Por volta do meio-dia desta segunda-feira, o mandatário atleticano ligou para o presidente paranista, Rubens Bohlen, e agendou para o fim da tarde uma "visita de cortesia" à sede social do clube. O encontro não teve nada de cortesia. Em apenas 20 minutos, Petraglia foi direto e apresentou a proposta financeira para que o Furacão mandasse seus jogos no Durival Britto. Saiu sem resposta.
Os dirigentes paranistas endureceram o jogo e deixaram para hoje o veredicto final. O superintendente-geral do Tricolor, Celso Bittencourt, não divulgou os detalhes da conversa. Entretanto, segundo apurou a Gazeta do Povo, o valor oferecido pelo Rubro-Negro foi de R$ 100 mil por jogo bem acima dos R$ 30 mil fixados pela Federação Paranaense de Futebol (FPF) para a utilização do estádio coxa-branca.
A situação deixou o Atlético refém do Paraná. No site oficial, o Tricolor anunciou que o "Atlético/PR foi atrás dos dirigentes paranistas para buscar uma saída para a falta de estádio".
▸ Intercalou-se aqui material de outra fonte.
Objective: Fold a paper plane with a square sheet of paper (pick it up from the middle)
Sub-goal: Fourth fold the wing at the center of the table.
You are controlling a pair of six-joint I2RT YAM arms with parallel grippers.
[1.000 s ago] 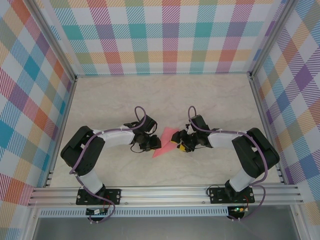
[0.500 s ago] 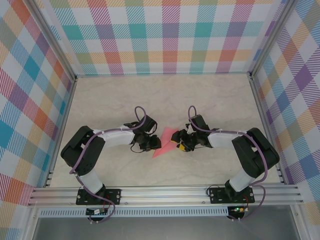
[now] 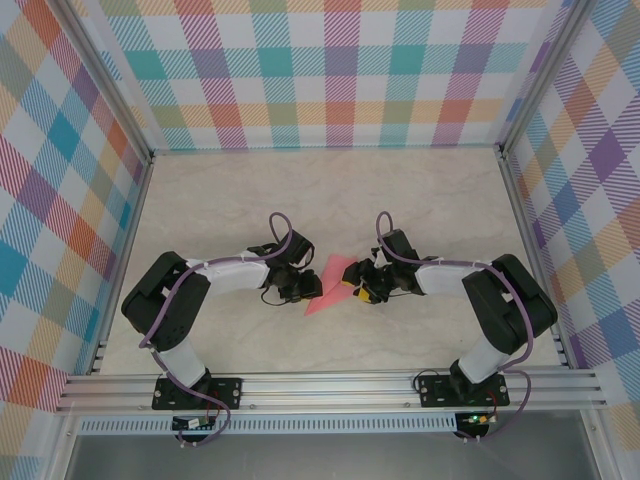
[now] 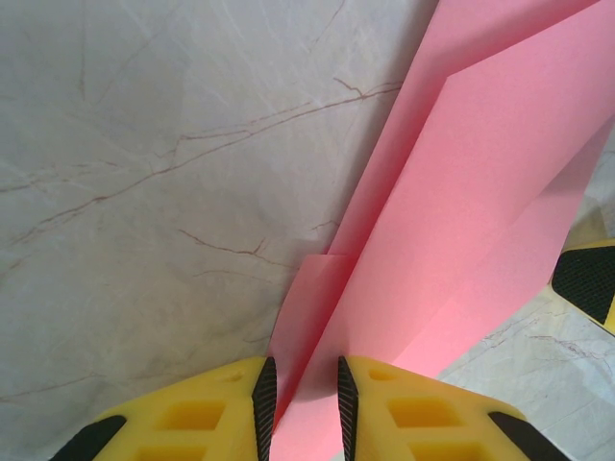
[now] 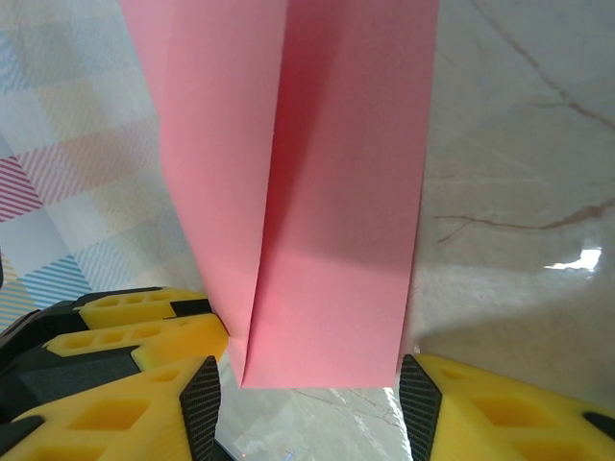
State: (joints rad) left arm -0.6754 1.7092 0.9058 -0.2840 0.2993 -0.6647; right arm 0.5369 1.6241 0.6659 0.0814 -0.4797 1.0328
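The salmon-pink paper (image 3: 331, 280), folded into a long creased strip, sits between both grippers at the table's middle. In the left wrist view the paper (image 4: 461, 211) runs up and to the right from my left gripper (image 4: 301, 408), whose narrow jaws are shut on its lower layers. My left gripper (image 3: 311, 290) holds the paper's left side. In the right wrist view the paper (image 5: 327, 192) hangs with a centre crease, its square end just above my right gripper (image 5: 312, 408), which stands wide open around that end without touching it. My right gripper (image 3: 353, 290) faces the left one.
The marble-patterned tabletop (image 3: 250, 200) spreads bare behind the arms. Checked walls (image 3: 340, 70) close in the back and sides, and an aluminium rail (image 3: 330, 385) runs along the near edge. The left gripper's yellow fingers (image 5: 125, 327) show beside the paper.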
Se o acordo for selado, alguns entraves devem trazer dor de cabeça ao Furacão. Por falta de equipamentos de segurança, a capacidade da Vila Capanema está reduzida a 9.999 torcedores número bem abaixo dos cerca de 18 mil sócios atleticanos. Para dispor dos 17.280 lugares disponíveis na casa paranista será necessária a instalação de sete novas câmeras de vigilância, a um valor estimado de R$ 100 mil. Custo do qual a diretoria do Tricolor não abre mão de arcar inclusive prevendo diluir esse montante na cobrança do aluguel para evitar dever favores a terceiros.
Para a Vila estar apta a receber jogos, o Paraná precisa obter o laudo sanitário, que deve ser emitido ainda nesta semana, e instalar, a pedido da PM, uma vedação entre os alambrados da torcida visitante para evitar contato visual dos torcedores dos dois times.
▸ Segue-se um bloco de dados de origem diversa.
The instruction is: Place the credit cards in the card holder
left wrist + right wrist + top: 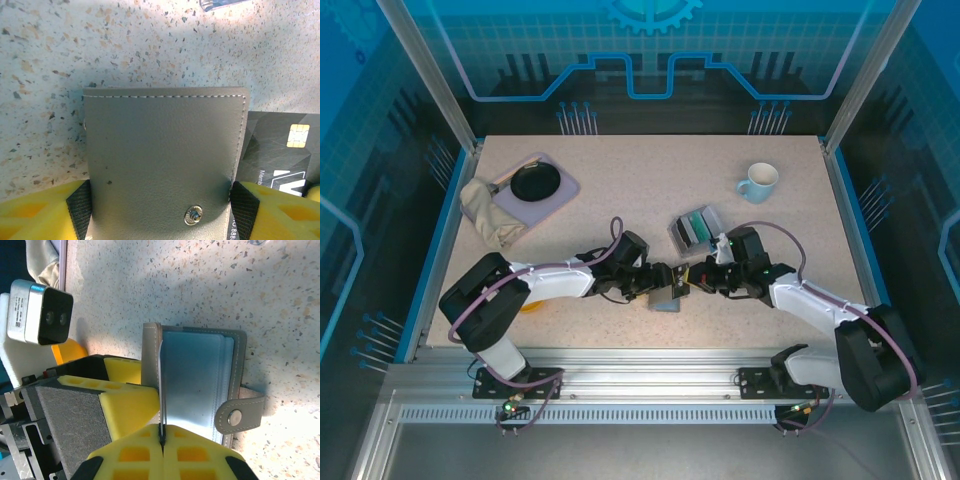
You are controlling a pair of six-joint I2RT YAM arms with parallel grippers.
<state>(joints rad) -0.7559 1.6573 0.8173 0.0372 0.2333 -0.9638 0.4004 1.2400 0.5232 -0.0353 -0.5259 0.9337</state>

Se o Atlético quiser utilizar o estádio já na primeira rodada, no domingo, contra o Londrina, vai ter de se contentar mesmo com o espaço para os 9.999 torcedores o Tricolor afirmou que demoraria pelo menos dez dias para instalar as câmeras. "Esta é a realidade da Vila Capanema. O Paraná vai avaliar a situação e vai do Atlético aceitar ou não", resumiu Celso Bittencourt.
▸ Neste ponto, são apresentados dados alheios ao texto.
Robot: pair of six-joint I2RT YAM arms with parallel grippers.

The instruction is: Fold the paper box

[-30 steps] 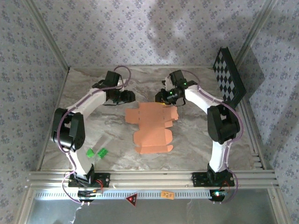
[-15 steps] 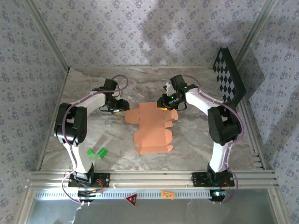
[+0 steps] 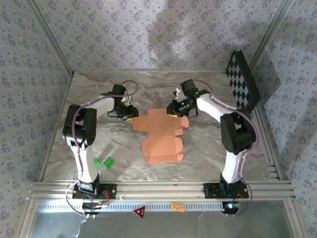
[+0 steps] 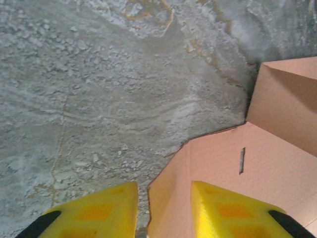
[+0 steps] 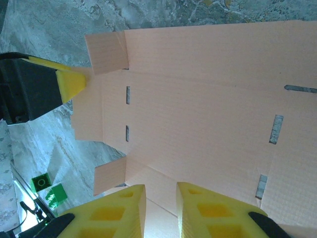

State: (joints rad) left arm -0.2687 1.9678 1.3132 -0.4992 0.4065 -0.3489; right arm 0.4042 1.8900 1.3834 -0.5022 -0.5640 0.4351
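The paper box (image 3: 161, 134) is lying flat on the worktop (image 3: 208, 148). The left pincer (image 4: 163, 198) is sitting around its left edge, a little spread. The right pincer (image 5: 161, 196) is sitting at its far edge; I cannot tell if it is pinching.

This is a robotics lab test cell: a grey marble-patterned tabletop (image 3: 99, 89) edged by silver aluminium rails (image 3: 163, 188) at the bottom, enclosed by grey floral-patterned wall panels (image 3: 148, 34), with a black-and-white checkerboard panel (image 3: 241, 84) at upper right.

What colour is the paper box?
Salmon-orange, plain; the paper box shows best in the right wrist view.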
Sem contar que vai precisar da boa vontade da FPF. Isso porque o prazo limite para liberar os estádios da rodada inicial foi na quarta-feira passada. A entidade demonstrou estar disposta a ajudar o Rubro-Negro.
A alternativa da Vila Capanema serviria ao Atlético apenas para o Paranaense. Na Série B, o Rubro-Negro ainda espera adotar o Couto Pereira como lar provisório. O Regulamento Geral das Competições da CBF, inclusive, dá poder à entidade de requisitar o empréstimo dos estádios para seus torneios.
Para o Estadual, ainda há uma pequena chance de o Alto da Glória abrigar o Furacão. A Federação Paranaense tem até amanhã para protocolar no TJD-PR um pedido para caçar a liminar do Alviverde, que permite ao clube não ceder à pressão da FPF e dividir seu estádio com o rival. O departamento jurídico da gestora do futebol local já está trabalhando no recurso e espera entregá-lo até hoje.